What does Wealthsimple Predict actually offer?

At launch, Wealthsimple Predict will offer access to nearly 4,000 event contracts through a partnership with Kalshi, the leading U.S. prediction exchange. The contracts represent a subset of Kalshi’s listings that fall within the categories CIRO has approved for Canadian investors — economic indicators, financial markets and climate.

The app will be separate from Wealthsimple’s main platform. New users will need to complete a Know Your Client (KYC) process, consistent with the standard required for self-directed brokerage accounts. According to Wealthsimple press material, education is built into every stage of the onboarding process, including a guided orientation before users place their first trade. The app also displays key risk disclosures, contract resolution timelines and liquidity risk warnings on lower-activity markets.

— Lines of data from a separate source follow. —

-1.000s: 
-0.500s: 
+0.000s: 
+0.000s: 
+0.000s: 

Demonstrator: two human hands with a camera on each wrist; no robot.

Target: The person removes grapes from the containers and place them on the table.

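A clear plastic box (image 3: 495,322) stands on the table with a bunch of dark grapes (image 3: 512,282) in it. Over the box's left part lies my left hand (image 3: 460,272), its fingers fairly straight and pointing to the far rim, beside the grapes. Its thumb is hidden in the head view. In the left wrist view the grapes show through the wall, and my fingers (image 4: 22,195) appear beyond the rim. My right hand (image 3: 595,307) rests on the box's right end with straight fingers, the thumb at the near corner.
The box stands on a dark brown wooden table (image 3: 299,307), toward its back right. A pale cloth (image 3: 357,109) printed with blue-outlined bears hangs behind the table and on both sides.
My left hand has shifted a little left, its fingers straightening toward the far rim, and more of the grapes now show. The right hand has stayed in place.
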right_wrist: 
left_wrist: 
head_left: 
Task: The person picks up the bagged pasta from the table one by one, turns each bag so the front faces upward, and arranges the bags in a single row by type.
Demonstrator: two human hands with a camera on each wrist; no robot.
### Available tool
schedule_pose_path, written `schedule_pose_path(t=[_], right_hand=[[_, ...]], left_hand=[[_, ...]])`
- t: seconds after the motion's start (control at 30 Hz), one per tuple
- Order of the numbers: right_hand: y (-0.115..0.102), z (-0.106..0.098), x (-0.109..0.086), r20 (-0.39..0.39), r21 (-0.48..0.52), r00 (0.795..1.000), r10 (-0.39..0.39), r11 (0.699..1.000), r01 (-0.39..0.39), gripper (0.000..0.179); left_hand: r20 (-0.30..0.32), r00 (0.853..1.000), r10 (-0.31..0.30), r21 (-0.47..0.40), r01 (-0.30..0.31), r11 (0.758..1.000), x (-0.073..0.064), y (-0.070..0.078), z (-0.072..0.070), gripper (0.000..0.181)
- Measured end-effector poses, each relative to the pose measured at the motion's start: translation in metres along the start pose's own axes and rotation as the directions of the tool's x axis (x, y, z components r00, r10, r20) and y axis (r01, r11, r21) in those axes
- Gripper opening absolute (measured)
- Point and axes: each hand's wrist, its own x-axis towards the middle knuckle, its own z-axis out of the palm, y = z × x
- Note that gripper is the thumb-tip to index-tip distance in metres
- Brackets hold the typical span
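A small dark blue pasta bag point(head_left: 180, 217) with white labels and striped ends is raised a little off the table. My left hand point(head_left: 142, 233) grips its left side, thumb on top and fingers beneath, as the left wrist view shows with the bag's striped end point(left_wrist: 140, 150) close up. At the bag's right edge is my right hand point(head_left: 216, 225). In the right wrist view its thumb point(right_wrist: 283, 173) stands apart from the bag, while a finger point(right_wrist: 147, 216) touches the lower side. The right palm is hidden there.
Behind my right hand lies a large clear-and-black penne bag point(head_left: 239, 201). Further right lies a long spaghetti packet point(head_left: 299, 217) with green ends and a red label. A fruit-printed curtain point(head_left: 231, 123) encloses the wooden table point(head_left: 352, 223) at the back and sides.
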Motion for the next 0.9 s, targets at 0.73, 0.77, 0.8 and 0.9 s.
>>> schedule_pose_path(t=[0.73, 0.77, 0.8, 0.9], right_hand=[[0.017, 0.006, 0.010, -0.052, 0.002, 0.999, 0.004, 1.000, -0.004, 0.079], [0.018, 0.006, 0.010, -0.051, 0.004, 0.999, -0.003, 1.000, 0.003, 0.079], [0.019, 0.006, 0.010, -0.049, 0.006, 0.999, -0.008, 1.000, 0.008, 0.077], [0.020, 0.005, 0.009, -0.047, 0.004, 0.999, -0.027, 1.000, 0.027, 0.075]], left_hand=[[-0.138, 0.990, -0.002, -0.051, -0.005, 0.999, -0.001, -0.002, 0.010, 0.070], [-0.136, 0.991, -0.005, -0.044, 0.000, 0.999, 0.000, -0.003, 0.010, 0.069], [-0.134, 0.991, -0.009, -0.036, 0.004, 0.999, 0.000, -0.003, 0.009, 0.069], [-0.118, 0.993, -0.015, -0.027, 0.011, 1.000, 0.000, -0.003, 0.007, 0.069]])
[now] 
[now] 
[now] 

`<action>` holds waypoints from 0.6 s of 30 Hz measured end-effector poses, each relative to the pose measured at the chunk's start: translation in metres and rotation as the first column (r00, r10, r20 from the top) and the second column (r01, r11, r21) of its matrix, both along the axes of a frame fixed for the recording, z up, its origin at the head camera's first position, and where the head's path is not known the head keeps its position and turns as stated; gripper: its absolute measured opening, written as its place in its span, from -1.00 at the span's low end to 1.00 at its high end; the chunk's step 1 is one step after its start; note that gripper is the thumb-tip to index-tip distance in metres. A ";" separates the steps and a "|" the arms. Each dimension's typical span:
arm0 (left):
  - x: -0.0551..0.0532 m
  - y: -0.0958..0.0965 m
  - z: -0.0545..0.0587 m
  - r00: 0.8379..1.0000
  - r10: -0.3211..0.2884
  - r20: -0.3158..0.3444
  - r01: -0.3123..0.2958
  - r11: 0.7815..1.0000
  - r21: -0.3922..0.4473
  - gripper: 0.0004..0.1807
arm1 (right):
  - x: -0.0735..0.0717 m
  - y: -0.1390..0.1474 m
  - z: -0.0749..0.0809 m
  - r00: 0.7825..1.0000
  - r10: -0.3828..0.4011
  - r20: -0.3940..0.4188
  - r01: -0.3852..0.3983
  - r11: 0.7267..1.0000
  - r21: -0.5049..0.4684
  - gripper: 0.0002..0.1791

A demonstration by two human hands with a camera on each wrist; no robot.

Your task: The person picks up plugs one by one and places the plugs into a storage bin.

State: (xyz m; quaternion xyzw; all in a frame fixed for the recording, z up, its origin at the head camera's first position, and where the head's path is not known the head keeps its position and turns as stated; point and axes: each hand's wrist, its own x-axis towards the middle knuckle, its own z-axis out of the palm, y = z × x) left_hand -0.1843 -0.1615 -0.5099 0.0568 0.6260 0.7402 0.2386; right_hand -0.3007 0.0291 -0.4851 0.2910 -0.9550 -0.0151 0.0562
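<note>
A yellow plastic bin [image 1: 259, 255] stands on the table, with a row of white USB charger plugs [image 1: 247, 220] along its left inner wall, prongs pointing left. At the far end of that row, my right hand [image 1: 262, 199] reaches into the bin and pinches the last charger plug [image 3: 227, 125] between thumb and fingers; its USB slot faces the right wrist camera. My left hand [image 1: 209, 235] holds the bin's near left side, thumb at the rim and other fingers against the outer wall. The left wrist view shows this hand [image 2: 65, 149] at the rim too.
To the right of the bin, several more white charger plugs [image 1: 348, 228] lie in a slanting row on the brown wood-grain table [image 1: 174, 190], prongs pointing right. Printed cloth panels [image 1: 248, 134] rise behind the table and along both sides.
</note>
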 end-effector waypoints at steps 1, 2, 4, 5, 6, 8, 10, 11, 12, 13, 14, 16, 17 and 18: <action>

What are the risks — and what regulators want you to know

Prediction markets are zero-sum: Every dollar earned by one trader is a dollar lost by another. There is no underlying asset providing a fallback if you lose.

Huneycutt acknowledged this in his Wealthsimple blog post: “All of which is why it’s so important to trade only what you are comfortable losing.”

As Ilana Keleman, spokesperson for the Canadian Securities Administrators (CSA), the umbrella body for Canada’s provincial and territorial securities regulators, told Money.ca: prediction markets may involve products considered securities, derivatives or both under Canadian law — and that anyone trading or facilitating trading in such contracts must follow applicable registration and recognition requirements. She explained that Canadians should avoid using platforms that do not comply with Canadian securities laws.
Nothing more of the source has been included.